Trypanosomatid Genome Organization and Ploidy
- Pp. 61-103 (43)João Luís Reis-Cunha, Hugo Oswaldo Valdivia and Daniella Castanheira Bartholomeu
In 2005, the draft genome sequences of the parasites Trypanosoma cruzi, Trypanosoma brucei and Leishmania major, also known as the Tritryps, were published providing major insights into their genome structure and organization. Even though these parasites diverged around 200 to 500 million years ago, their core genomes are highly syntenic and conserved. These conserved regions are interspersed by retroelements, structural RNAs and species-specific genes related to host-parasite interactions.

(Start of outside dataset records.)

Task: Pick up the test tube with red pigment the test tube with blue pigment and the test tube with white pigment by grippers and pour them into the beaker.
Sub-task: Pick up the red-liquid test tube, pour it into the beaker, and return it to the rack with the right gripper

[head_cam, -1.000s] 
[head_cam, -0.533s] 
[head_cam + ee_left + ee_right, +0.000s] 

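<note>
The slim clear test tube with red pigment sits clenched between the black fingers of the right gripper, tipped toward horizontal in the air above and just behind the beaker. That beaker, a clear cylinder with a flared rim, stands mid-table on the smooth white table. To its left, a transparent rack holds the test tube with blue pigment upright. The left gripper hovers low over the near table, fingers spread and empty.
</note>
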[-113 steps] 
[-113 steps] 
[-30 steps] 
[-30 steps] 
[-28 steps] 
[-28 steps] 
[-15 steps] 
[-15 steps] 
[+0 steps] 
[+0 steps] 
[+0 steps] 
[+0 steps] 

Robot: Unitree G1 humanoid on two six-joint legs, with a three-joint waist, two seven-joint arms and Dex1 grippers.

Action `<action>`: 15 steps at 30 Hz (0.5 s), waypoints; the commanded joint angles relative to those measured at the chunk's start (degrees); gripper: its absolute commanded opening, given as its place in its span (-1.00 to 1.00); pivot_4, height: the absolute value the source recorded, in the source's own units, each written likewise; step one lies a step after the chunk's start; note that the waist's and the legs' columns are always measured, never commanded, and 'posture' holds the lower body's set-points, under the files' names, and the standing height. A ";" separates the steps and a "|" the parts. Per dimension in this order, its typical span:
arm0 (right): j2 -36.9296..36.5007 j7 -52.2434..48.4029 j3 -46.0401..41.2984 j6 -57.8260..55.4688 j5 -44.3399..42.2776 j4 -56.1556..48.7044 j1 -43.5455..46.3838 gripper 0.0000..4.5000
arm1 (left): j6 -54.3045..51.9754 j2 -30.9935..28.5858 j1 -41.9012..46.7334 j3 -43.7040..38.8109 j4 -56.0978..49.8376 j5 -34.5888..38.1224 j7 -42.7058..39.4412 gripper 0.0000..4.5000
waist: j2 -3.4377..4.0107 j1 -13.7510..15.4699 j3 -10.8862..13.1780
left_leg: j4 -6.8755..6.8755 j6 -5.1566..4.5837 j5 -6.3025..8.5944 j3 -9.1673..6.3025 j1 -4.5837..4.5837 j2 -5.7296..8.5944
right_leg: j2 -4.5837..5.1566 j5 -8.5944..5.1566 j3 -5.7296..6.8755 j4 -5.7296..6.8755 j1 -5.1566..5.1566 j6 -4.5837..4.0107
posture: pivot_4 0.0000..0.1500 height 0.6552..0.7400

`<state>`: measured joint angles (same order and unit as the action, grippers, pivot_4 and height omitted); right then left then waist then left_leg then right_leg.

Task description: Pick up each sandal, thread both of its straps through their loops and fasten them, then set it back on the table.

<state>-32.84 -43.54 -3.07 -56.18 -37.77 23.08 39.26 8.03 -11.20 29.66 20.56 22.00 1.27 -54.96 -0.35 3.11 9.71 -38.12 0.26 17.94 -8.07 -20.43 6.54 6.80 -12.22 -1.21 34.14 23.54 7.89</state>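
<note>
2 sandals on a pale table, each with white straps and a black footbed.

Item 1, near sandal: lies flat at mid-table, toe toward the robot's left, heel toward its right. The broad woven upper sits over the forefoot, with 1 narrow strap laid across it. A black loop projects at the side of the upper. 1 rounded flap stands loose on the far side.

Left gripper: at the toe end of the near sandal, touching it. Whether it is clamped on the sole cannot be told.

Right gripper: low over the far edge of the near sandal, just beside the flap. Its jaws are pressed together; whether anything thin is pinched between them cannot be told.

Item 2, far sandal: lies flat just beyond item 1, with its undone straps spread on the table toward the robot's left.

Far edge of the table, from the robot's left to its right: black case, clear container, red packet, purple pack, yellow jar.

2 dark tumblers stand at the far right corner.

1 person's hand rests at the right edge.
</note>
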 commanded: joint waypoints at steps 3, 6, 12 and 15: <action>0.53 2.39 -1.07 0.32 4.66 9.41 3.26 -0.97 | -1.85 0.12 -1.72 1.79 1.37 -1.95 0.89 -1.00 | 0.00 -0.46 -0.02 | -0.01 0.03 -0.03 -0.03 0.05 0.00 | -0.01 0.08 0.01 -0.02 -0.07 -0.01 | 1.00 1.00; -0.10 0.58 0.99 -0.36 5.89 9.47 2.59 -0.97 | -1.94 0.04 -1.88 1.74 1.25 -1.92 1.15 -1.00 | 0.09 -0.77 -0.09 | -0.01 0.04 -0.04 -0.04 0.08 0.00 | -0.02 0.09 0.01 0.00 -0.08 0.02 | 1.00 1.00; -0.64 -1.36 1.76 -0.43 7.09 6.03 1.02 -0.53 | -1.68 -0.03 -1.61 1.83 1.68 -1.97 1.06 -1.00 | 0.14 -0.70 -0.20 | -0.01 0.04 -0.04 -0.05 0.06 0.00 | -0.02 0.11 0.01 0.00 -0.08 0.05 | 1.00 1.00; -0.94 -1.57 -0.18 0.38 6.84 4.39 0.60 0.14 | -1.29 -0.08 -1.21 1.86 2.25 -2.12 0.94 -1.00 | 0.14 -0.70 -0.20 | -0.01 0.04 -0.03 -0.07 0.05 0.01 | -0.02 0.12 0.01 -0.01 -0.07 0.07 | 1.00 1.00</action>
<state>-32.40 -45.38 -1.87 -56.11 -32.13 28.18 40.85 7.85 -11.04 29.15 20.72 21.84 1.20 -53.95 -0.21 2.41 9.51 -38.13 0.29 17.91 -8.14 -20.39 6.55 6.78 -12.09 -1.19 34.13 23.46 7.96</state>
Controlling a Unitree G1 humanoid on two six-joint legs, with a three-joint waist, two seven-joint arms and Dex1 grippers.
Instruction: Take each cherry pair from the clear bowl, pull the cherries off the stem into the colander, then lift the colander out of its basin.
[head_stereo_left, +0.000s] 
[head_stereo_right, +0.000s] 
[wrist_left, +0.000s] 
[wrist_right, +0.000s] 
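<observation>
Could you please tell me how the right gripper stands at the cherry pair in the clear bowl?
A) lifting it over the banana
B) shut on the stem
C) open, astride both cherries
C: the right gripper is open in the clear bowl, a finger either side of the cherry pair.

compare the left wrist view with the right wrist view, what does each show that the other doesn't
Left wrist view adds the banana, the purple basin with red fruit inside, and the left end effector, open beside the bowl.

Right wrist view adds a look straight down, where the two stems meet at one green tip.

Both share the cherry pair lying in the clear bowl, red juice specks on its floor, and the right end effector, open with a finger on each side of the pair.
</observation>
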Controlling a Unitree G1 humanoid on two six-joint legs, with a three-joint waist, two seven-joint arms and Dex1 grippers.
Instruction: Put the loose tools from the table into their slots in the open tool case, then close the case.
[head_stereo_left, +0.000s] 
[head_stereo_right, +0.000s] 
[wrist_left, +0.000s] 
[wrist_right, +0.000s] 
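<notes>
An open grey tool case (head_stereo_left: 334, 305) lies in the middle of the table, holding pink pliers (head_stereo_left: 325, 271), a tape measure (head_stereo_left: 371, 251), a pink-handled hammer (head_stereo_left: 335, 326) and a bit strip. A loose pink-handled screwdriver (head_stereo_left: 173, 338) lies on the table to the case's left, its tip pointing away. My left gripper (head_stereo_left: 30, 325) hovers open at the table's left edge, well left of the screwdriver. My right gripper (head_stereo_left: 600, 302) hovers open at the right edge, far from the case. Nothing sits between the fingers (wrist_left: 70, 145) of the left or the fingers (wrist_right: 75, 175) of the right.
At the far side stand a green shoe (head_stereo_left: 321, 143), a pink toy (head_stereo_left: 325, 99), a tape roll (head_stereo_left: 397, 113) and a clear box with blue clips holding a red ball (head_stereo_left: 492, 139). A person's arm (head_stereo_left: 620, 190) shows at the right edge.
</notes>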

While T. brucei presents a subtelomeric expansion of genes related to antigenic variation, T. cruzi and Leishmania genomes contain species-specific genes related to cellular invasion and survival inside the mammalian host cells. Duplication events have also shaped the genome architecture of these parasites. As control of gene expression operates mainly at a post-transcriptional level in trypanosomatids, gene copy number variation is probably an efficient mechanism to enhance gene expression and increase sequence variability. These parasites also explore gene conversion mechanisms to generate variants and increase their surface complexity. Among the Tritryps, T. cruzi presents the most striking expansion of species-specific multigene families, which could be related to the parasite’s ability to infect any nucleated cell of a broad range of mammals. Chromosomal copy number variation is also well tolerated by these parasites, allowing the expansion of the whole set of genes simultaneously. The functional implications of these chromosomal expansions to the parasite biology are still to be determined.